La forme spécifique ou forme totale est, en philosophie (dans l'aristotélisme ou la scolastique), l’espèce dernière (Aristote) ou la propriété unique (Avicenne). « La forme spécifique est commune à tous les individus d’une même espèce » (Thomas d’Aquin). Par exemple, on dira que la forme spécifique pour l’Homme, c'est l'âme rationnelle.

Historique

Le concept remonte à Aristote. Il distingue genre et espèce (eidos), matière et forme (eidos), forme générique (qui appartient au genre) et forme spécifique (qui appartient à l’espèce). L'espèce est une classe logique qui se différencie du genre dont elle est une subdivision, « par exemple, le genre c'est animal, l'espèce c'est l'homme » (Porphyre, Isagoge, chap. II, § 9), l'espèce seule est une substance, pas le genre, qui reste une abstraction (Métaphysique, Z, 12) (par exemple, le genre oiseau par rapport à l'espèce poule). Pour l’individu, il est question de forme substantielle, et la forme substantielle, c’est le principe déterminant qui fait qu’une chose est ceci et non cela. La forme spécifique fait qu’une espèce est telle. L’homme est une espèce spécifique. L’âme est la forme spécifique (eidos ti) du corps (De l’âme, II, 1) ; l’âme intellective est la forme spécifique de l’homme ; l'âme nutritive est la forme spécifique du végétal (De l'âme, II, 2, 413a33) ; la cité est la forme spécifique de la vie politique ; la constitution (politeía) est la forme spécifique du gouvernement ; le foyer (oikos) est la forme spécifique de la communauté (koinônía) (Politique, I) ; la famille est la forme spécifique de l’amour (Éthique à Nicomaque, VIII).

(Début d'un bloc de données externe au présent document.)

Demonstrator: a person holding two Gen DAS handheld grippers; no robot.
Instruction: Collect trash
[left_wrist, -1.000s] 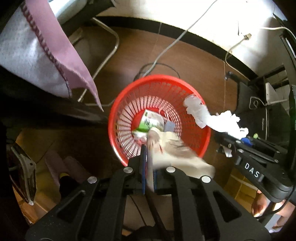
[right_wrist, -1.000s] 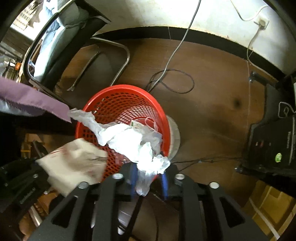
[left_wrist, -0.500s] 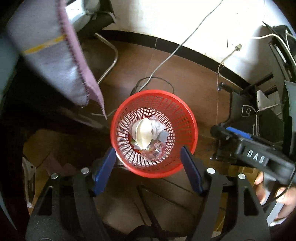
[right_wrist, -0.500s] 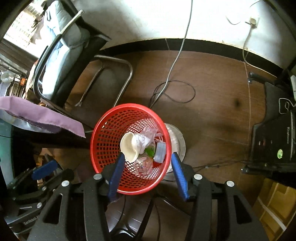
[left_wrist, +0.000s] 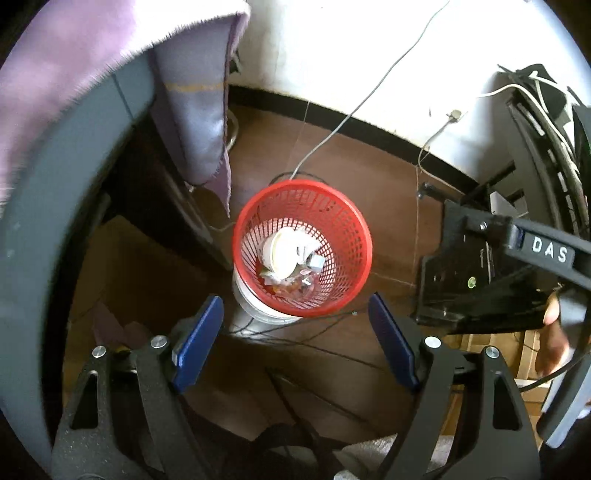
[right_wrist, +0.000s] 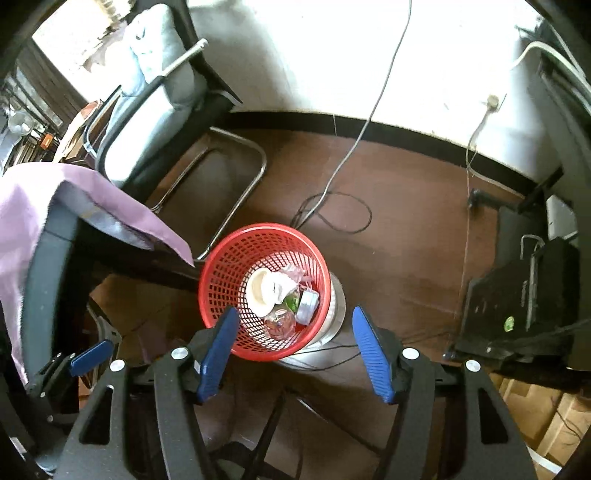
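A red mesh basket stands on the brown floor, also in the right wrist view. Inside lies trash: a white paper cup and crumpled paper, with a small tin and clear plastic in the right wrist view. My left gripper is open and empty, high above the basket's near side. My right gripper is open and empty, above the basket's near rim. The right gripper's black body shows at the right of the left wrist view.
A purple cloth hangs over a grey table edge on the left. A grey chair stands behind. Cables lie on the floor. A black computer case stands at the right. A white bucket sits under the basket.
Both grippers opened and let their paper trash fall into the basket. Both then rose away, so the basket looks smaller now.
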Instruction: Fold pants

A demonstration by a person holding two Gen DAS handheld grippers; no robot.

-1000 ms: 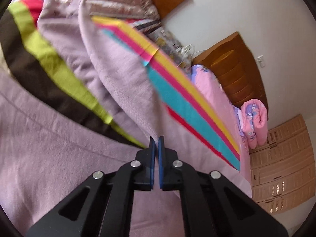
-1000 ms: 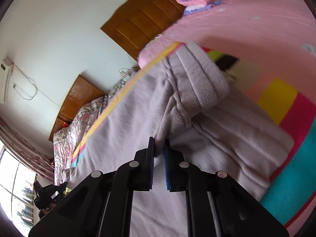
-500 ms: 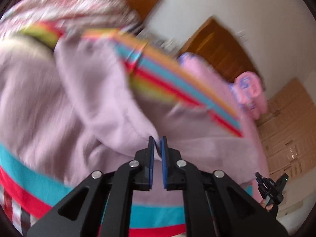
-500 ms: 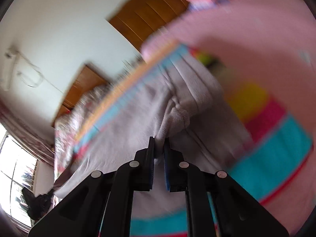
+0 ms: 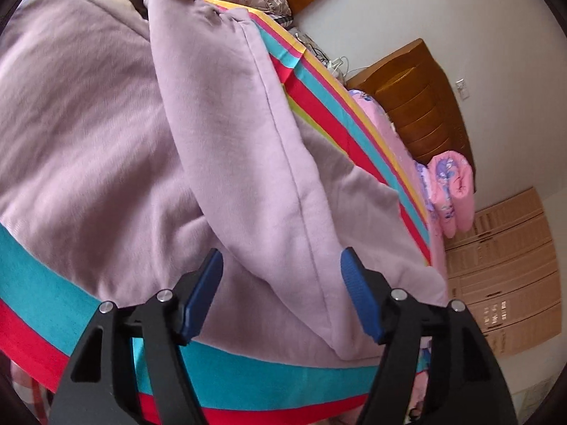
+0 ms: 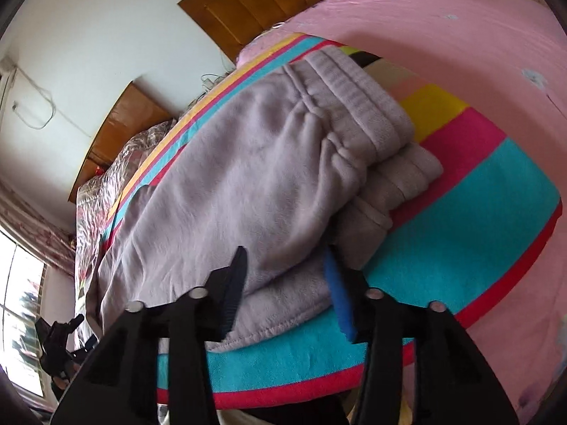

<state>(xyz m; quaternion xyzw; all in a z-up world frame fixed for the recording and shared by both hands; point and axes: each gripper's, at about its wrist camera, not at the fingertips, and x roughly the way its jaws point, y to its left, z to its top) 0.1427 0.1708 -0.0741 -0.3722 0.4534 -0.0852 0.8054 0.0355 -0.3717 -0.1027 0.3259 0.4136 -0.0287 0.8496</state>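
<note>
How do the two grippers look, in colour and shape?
Both the left gripper and the right gripper have matte black angular linkage arms with triangular cut-outs and silver pivot screws. Their fingers carry ribbed blue pads. No cables, markings or sleeves are visible.

The lilac fleece pants [image 6: 248,177] lie folded on the striped multicolour blanket [image 6: 478,212], which is spread on the bed with the pink sheet [image 6: 443,35], and their ribbed waistband [image 6: 361,99] lies on the side toward the brown wooden headboard [image 6: 255,3]. In the left wrist view one pant leg [image 5: 248,141] lies folded over the rest of the pants. The open left gripper [image 5: 280,276] and the open right gripper [image 6: 283,276] each stand at the near edge of the pants, with fabric between the fingers.
</note>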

Le concept de forme spécifique (sûra naw’iyya) est surtout développé par Avicenne (980-1037). Il identifie forme substantielle et forme spécifique. « C’est une forme qu’acquiert une substance postérieurement à la complexion ; elle dérive du mélange des éléments simples qui la caractérisent. De ce mélange résulte une aptitude à recevoir une espèce, une forme ajoutée à celle que les simples possèdent (…). C’est une sorte de perfection acquise par la matière en fonction de cette aptitude dérivée de la complexion ; il en est ainsi de la vertu attractive de l’aimant »[1]. La forme spécifique, c'est ce par quoi une chose est ce qu'elle est (cette tautologie a été moquée par Molière quand il parle de la vertu dormitive de l'opium : « L'opium fait dormir, parce qu'il y a en lui une vertu dormitive, dont la nature est d'assoupir les sens »)[2]. Ce qui agit par sa forme spécifique agit par sa substance.

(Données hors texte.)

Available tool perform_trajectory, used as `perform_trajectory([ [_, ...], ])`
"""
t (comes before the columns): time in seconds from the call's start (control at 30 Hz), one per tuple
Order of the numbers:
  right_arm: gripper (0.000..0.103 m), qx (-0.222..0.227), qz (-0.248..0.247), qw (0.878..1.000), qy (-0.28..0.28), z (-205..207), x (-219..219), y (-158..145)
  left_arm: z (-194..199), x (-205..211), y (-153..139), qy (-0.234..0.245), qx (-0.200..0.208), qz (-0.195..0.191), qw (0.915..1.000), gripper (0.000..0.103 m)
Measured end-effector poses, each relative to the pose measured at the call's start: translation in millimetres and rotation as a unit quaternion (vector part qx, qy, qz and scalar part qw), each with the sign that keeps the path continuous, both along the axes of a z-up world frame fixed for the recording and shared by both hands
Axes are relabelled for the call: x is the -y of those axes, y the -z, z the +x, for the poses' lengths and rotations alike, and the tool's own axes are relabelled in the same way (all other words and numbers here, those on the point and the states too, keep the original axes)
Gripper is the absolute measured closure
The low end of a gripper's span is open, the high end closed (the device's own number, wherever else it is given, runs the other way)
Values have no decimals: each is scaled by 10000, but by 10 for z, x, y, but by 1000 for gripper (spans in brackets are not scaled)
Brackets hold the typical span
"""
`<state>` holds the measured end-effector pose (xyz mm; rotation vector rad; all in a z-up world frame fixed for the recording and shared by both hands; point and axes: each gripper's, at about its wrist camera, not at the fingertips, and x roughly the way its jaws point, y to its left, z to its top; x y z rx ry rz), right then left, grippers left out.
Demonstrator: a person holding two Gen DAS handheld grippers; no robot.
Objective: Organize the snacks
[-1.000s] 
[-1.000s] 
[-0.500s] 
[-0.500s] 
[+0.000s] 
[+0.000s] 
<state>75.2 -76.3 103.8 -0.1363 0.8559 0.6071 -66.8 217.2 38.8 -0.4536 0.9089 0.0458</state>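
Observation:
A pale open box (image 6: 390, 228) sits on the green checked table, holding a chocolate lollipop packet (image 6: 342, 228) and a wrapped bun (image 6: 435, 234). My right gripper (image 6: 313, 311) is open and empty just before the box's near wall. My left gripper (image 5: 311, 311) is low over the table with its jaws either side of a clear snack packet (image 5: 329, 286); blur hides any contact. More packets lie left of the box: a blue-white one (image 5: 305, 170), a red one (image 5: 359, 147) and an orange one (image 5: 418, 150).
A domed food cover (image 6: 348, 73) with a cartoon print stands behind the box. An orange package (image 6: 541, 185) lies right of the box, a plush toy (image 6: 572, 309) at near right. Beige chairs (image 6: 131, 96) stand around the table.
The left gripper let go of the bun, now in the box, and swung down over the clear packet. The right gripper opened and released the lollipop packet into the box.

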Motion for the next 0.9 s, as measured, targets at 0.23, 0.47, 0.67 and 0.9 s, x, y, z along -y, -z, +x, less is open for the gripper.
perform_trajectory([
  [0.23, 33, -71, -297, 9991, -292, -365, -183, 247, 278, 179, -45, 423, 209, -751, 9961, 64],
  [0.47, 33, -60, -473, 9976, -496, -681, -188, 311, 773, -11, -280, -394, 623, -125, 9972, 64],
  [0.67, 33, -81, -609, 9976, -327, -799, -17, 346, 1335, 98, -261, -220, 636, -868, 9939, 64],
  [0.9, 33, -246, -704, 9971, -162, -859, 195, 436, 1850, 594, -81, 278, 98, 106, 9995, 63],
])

Comme le dit Averroès (1126-1198) dans son Grand Commentaire de la Métaphysique d’Aristote[3] : « Par les mots ‘les choses qui sont dans une même forme’, Aristote veut dire la forme générique, et par les mots ‘et qui diffèrent par les formes’, Aristote veut dire la forme spécifique, c’est-à-dire les espèces dernières. »

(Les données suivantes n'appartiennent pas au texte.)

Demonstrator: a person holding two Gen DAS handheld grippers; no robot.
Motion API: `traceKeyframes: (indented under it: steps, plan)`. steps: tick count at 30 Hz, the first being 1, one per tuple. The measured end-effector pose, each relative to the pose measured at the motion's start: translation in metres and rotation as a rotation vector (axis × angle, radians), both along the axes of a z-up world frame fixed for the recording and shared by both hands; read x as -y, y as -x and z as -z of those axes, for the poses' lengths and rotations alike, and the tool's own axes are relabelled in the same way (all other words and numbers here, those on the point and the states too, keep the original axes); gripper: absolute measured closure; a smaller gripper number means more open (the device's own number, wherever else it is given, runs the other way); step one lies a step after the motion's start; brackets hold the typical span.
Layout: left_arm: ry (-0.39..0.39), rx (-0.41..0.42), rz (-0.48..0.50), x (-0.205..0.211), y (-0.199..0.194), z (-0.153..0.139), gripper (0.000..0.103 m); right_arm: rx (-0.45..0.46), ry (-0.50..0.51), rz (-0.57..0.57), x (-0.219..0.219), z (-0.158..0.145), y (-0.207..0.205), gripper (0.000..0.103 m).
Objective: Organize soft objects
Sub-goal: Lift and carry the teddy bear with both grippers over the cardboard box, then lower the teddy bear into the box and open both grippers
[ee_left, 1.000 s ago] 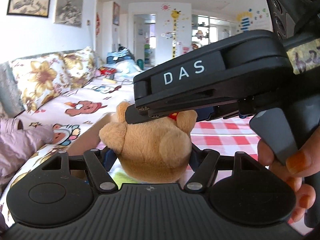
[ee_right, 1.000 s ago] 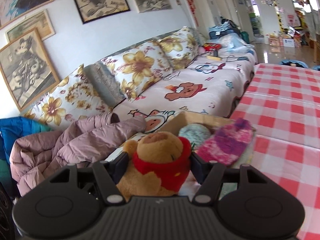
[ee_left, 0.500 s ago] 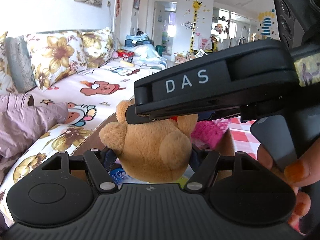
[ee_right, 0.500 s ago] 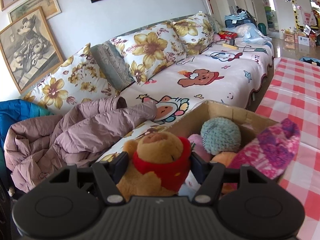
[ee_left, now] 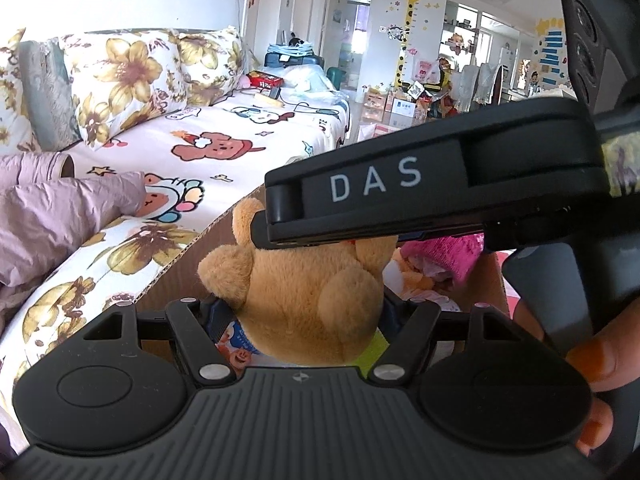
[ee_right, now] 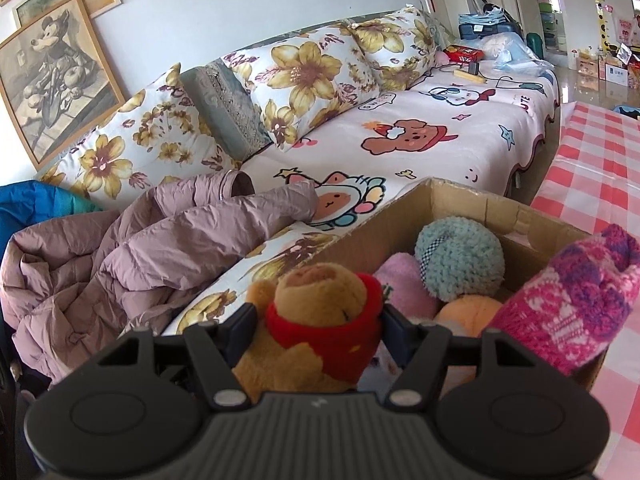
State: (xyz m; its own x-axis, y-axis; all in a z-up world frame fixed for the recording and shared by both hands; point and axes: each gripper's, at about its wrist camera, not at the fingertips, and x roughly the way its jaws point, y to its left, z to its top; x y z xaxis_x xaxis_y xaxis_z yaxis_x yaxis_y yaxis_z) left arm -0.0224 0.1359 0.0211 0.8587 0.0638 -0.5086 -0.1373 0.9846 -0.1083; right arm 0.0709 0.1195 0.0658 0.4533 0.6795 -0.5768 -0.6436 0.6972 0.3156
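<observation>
The sofa carries floral cushions and a mauve jacket.

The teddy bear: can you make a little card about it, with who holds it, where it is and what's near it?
toy: teddy bear, tan with a red scarf
held by: left gripper and right gripper, both shut on it
place: over the open cardboard box
in the box: teal knitted ball, pink plush
on the box edge: pink knitted hat
</observation>
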Motion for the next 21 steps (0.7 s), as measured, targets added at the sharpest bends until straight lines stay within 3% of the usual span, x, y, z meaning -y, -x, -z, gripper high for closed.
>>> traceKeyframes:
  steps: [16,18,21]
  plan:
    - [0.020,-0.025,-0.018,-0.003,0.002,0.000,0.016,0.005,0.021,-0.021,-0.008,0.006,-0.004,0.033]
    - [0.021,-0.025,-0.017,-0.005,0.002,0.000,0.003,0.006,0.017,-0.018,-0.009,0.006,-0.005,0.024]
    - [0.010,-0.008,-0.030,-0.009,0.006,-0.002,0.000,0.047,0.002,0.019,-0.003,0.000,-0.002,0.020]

Thomas d’Aquin (1228-1274) identifie (comme Avicenne) forme substantielle et forme spécifique. Il maintient qu’il n’existe qu’une seule forme substantielle, par exemple l’âme rationnelle pour le genre humain. Dans De l’être et de l’essence il développe le sujet. « Si l’homme était dit de quelque manière [composé] d’animal et de rationnel, ce ne serait pas comme une troisième réalité [faite] de deux autres, mais comme un troisième concept fait de deux autres. Le concept d’animal, en effet, exprime la nature d’une réalité sans déterminer sa forme spécifique, et à partir de ce qui en elle est comme une matière par rapport à sa perfection ultime. Le concept de cette différence [qu’est] rationnel consiste dans la détermination de la forme spécifique. C’est de ces deux concepts qu’est constitué le concept de l’espèce ou le sens de la définition. Et, par conséquent, de même que les réalités qui en composent une autre ne peuvent en être prédiquées, les concepts qui composent un autre concept ne peuvent en être prédiqués. »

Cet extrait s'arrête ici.